Nicolás ran and reran the film several more times, and for the last, he froze the image of one of the giant bat-like creatures on the screen. Both men just sat in silence, staring at it. Nicolás finally cleared his throat and turned to his senior colleague.
“What do we do now?”
Mateo blew air through pressed lips and shook his head slowly. “Normally, I would say, make a note, sign it, and then leave it for ten more years’ time. But instead, today I say, we didn’t see a thing.”
“But…?” Nicolás swung around.
Mateo held up a hand. “Don’t worry, we’ll check again.” Mateo rolled back to his desk. “In ten years’ time.”
EPILOGUE
South American East Coast, Late Cretaceous Period, 100 Million Years Ago
The ocean seemed endless, and under a clear azure sky, the water was a blue blanket sprinkled with glittering diamonds as the sunlight caught tiny ripples on its surface.

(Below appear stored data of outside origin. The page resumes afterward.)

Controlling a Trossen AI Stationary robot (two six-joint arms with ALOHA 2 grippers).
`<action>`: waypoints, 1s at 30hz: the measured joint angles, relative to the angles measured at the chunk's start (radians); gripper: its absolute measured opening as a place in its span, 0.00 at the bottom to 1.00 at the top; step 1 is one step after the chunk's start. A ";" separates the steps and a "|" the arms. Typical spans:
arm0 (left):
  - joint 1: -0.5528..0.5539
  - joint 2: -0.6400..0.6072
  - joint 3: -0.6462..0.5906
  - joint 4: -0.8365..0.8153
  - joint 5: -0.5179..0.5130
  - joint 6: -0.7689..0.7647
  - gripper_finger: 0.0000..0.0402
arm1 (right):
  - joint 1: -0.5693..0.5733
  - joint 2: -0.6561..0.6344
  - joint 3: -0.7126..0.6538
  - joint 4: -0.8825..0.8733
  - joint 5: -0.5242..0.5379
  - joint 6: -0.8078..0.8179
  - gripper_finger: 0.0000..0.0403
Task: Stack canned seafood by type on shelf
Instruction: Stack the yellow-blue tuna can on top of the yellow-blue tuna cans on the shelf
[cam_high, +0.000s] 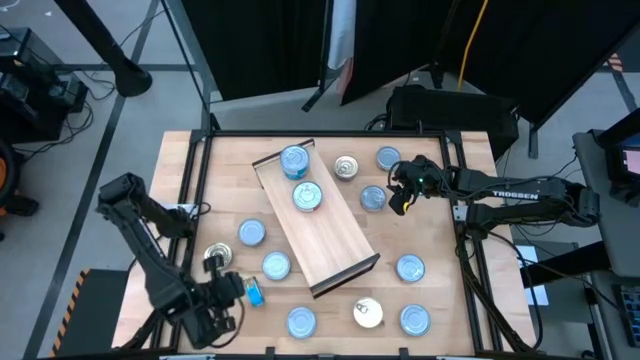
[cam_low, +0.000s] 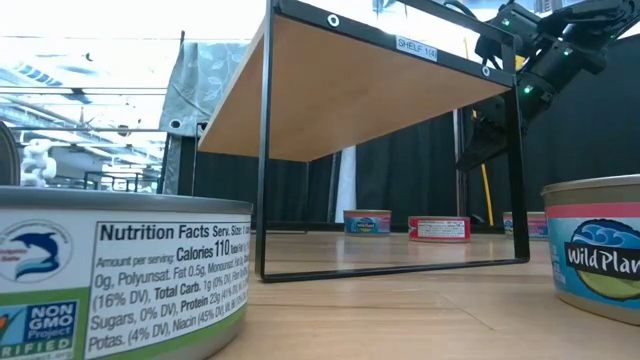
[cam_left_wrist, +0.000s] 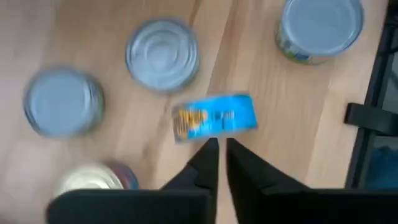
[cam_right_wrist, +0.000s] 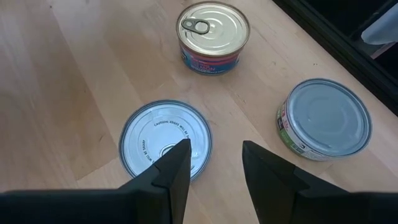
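The shelf (cam_high: 322, 235), a long light-wood board with dark lips at its short ends, is set diagonally mid-table. Two blue-topped tins (cam_high: 296, 161) are parked on its far half, one just behind the other. The other tins (cam_high: 250, 232) are scattered flat around it, mostly blue-topped, a few silvery-gold with pull tabs (cam_high: 346, 167). One blue-labelled tin (cam_high: 254, 292) is tipped on its edge.

A big tin (cam_low: 115, 275) sat very close at the front, with a white label about nutrition and a little dolphin picture. Another tin (cam_low: 595, 250) with a blue label sat at the other side. Between them stood the shelf (cam_low: 370, 85), a wooden board on thin black legs, seen from below. Far back on the table (cam_low: 400, 300) were small tins, one blue (cam_low: 367, 222) and one red (cam_low: 438, 228). A dark robot arm (cam_low: 545, 45) with green lights hung up high by the shelf's corner.
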 joint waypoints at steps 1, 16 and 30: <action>0.019 0.000 0.001 0.001 -0.001 0.059 0.15 | 0.000 0.000 0.000 0.000 -0.005 0.007 0.34; 0.095 0.045 0.001 0.096 0.182 0.802 0.71 | 0.000 0.000 0.000 -0.061 -0.076 0.048 0.34; 0.119 0.162 0.001 0.187 0.176 1.157 0.71 | 0.000 0.000 0.000 -0.062 -0.073 0.032 0.34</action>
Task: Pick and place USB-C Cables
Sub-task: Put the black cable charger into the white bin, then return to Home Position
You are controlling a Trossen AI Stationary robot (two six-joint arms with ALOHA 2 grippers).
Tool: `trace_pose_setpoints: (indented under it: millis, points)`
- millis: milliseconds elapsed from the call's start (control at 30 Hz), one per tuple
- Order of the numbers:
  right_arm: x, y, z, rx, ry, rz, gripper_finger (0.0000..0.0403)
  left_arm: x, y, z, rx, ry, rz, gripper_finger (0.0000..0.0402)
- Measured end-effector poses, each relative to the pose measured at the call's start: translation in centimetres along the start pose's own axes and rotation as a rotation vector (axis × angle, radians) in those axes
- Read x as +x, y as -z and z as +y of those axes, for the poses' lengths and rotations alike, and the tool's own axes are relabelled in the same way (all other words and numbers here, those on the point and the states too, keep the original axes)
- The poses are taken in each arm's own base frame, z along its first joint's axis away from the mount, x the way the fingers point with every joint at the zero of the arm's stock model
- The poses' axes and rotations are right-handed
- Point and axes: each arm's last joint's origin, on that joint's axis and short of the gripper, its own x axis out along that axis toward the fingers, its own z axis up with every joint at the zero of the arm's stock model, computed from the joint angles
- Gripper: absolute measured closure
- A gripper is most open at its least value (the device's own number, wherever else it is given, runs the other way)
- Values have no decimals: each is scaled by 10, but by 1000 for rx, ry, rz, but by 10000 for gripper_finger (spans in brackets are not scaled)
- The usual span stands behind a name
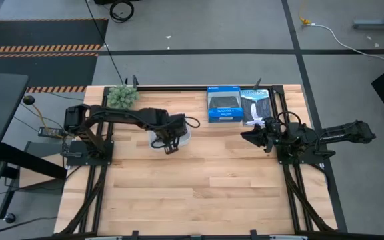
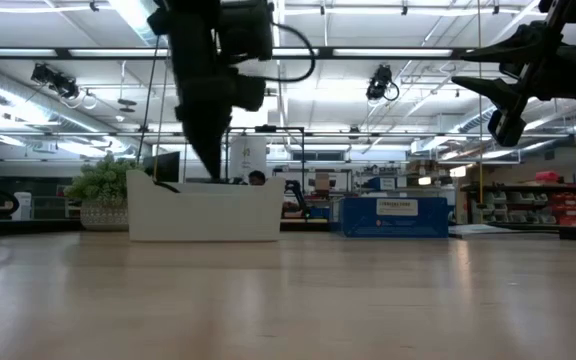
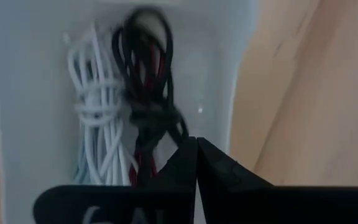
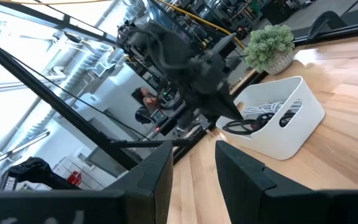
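Observation:
A white tray [image 1: 187, 137] [image 2: 208, 215] stands on the table and holds the bundled cables. In the left wrist view I see the white cable [image 3: 98, 118], the black cable [image 3: 151, 81], the maroon cable [image 3: 143, 158] under it and a bit of the silver-grey cable [image 3: 79, 171]. A black loop [image 4: 240, 127] lies over the tray's rim. My left gripper [image 3: 196, 146] [image 1: 169, 145] is shut, pointing down into the tray beside the black cable. My right gripper [image 4: 194, 155] [image 1: 247, 135] hangs open in the air to the tray's right. My left gripper comes at the tray from above with its fingertips [image 3: 188, 152] together, right beside the lower end of the black cable [image 3: 176, 124]. I cannot tell whether they touch it; nothing shows between them.
Two blue-and-black retail boxes [image 1: 224, 105] [image 1: 255, 107] lie at the table's far edge, right of the tray. A small potted plant [image 1: 122, 97] stands at the far left corner. Bare wood [image 1: 192, 193] fills the near half of the table.

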Motion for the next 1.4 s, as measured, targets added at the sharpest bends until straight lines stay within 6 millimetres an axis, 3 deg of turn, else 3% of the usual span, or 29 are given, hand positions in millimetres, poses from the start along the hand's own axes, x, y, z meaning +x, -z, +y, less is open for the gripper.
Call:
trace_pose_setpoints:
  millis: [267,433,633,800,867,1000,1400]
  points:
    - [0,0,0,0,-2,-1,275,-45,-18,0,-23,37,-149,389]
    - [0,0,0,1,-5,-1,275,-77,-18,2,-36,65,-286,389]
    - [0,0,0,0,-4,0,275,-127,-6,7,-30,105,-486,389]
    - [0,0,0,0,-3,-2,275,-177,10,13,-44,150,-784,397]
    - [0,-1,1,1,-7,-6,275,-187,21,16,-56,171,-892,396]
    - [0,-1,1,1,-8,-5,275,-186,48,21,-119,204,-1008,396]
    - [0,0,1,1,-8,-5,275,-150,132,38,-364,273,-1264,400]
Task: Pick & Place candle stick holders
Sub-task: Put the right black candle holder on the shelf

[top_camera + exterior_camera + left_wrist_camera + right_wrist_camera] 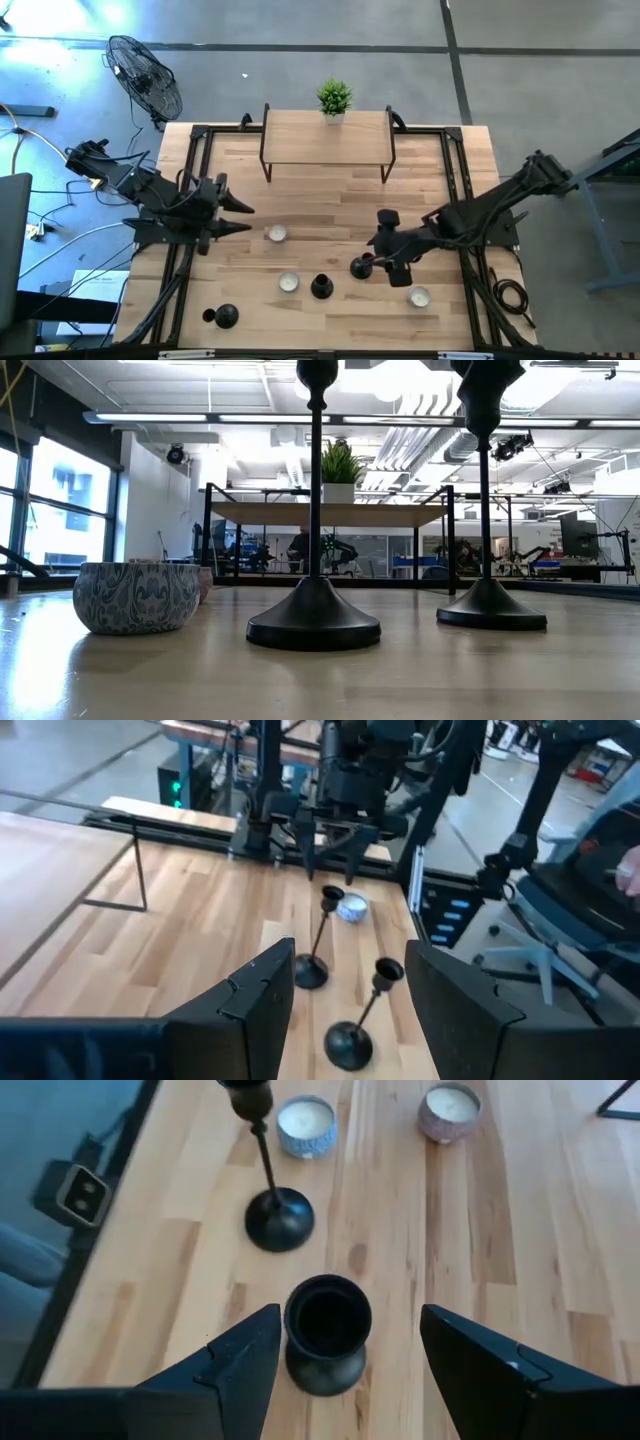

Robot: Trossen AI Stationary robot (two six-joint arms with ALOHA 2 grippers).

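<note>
Three black candle stick holders show. One (360,267) stands right of the table's middle, and my right gripper (350,1315) hangs open just above its cup-shaped top (328,1318), one finger on either side, touching nothing. A taller one (321,287) stands on its round base to that one's left, nearer the front edge. The third (226,316) is at the front left. The low view shows two of them on flared bases (315,625) (490,610). My left gripper (243,217) waits open and empty over the table's left part, pointing right.
Three small candle bowls sit on the table: one (277,234) near the middle, one (289,282) beside the tall holder, one (418,296) at the front right. A wooden riser shelf (327,135) with a potted plant (334,98) spans the far edge.
</note>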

On the cliff top, Andy turned his head slowly, scanning the horizon. There were no dots of ships, large or small, and wouldn’t be for another 100 million years. There was also no high-tide line on the beach crowded with rubbish, no islands of floating plastic, no slicks of oil, and no brown haze on the horizon creating unnaturally colored sunsets.
The young paleontologist inhaled the fresh sweet sea air, and his face split in a broad grin. He was in heaven and he only wished his sister could see what he was seeing.

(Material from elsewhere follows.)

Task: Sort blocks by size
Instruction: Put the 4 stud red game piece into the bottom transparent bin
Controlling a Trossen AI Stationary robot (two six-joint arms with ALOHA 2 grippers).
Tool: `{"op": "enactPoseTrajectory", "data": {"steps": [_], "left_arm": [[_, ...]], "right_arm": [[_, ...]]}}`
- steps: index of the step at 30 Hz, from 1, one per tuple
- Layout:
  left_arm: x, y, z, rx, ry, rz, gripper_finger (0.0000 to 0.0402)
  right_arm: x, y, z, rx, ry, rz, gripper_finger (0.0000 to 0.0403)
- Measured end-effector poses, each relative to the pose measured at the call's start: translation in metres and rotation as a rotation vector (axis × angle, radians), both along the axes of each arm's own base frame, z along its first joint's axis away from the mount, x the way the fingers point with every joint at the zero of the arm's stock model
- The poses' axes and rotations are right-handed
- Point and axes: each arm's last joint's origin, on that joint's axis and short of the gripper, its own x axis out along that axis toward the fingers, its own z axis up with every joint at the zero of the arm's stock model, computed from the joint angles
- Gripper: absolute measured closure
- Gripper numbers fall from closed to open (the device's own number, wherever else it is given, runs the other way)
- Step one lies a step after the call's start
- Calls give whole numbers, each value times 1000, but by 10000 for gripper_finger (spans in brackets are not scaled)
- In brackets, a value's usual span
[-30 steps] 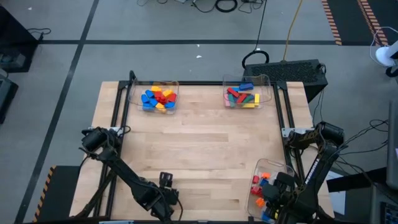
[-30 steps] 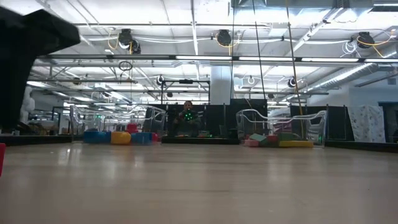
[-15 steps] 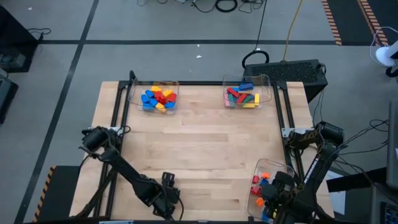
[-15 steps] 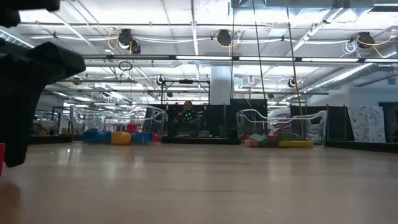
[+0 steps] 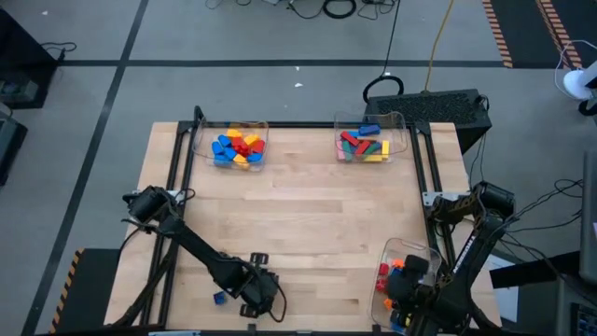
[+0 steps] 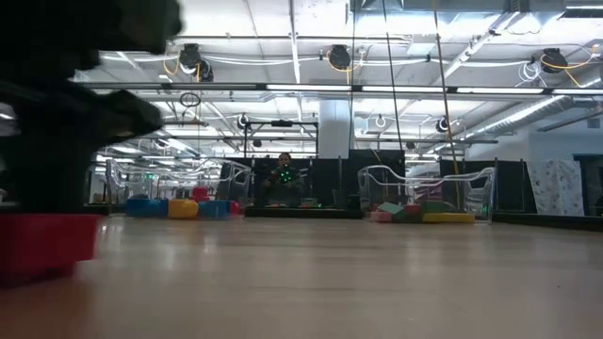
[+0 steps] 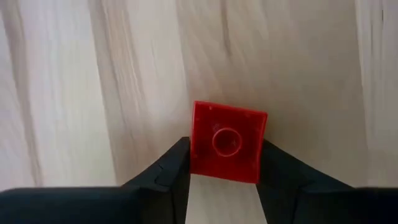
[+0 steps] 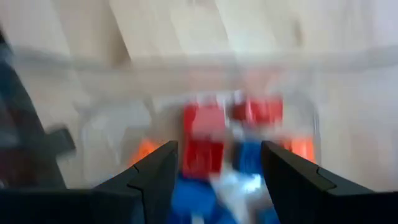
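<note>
Right wrist view is blurring badly: blocks in the near tray [image 5: 393, 250] are reading only as red, blue & orange smears [image 8: 202, 146], shapes not resolvable. Right gripper [image 8: 219, 163] is hanging over that tray at the table's near right corner w/ fingers apart, nothing btwn them. In the high view the right arm is covering much of the tray, so only a few red/orange/blue blocks are peeking out.

Low view is mostly being blocked on its left by a dark blurred mass, the left arm; a red block [image 6: 42, 247] is showing beneath it, resting on the tabletop, out of focus.

Left wrist view is giving what the others aren't: left gripper [image 7: 225, 163] is clamping a small red one-stud block [image 7: 227, 142] btwn its fingertips, over bare wood. From above, the left gripper [image 5: 259, 287] is sitting near the table's near edge, left of centre; the red block itself is hidden under it there. A small blue block [image 5: 218, 299] is lying loose on the table [image 5: 308, 205] just beside that gripper, on its left.

Far side: two clear trays well apart, the left tray [image 5: 201, 140] holding blue, red & yellow small blocks [image 5: 236, 148], the right tray [image 5: 399, 125] holding longer red, green, yellow & blue bars [image 5: 364, 145]. Both are showing in the low view too, small & distant.
</note>
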Motion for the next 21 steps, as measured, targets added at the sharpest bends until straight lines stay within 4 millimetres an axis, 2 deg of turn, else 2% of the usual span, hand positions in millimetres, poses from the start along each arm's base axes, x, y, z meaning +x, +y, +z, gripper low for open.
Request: {"op": "enactPoseTrajectory", "data": {"steps": [5,9,14,21], "left_arm": [[24,12,9,-46,-127,-69,262],[55,27,25,-143,-260,-124,262],[88,55,43,-342,-423,-151,262],[106,80,55,-481,-518,-185,262]], "right_arm": [[19,1,3,-108,-192,212,190],[42,7,9,-270,-358,494,190],[67,14,18,-443,-434,842,190],[93,-4,21,-571,-386,949,190]]}}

He sat and wrapped his arms around his legs and watched as long necks of plesiosaurs rose from the sea surface, and then dived down, returning with flapping fish in sharp-toothed mouths.
In the time he’d been here, he’d seen ocean giants, like the mosasaur, tylosaur, and even once a monstrous kronosaur that was like a flipper-finned blue whale, attacking pods of plesiosaurs like those in the ocean now. He had watched, mesmerized, as gliding pterosaurs lifted fish from the sea surface, and also packs of theropods scouring the tide line for the carcasses of dead sea beasts washed up to scavenge upon.
Every day brought something weird, wild, or fantastic. He knew, to a man like Ben Cartwright, these things would have been perceived as a threat, and they were. But to him, they were his life’s work brought to life. Even if he only had one more day to live, he could die happy.
Down on the rocks below, there were the raw bones of a boat he had begun to construct. It would take him more months to build, using old construction methods of wooden pegs instead of nails, rope from vines, plant resins as sealants, and a beaten-out dinosaur hide as a sail.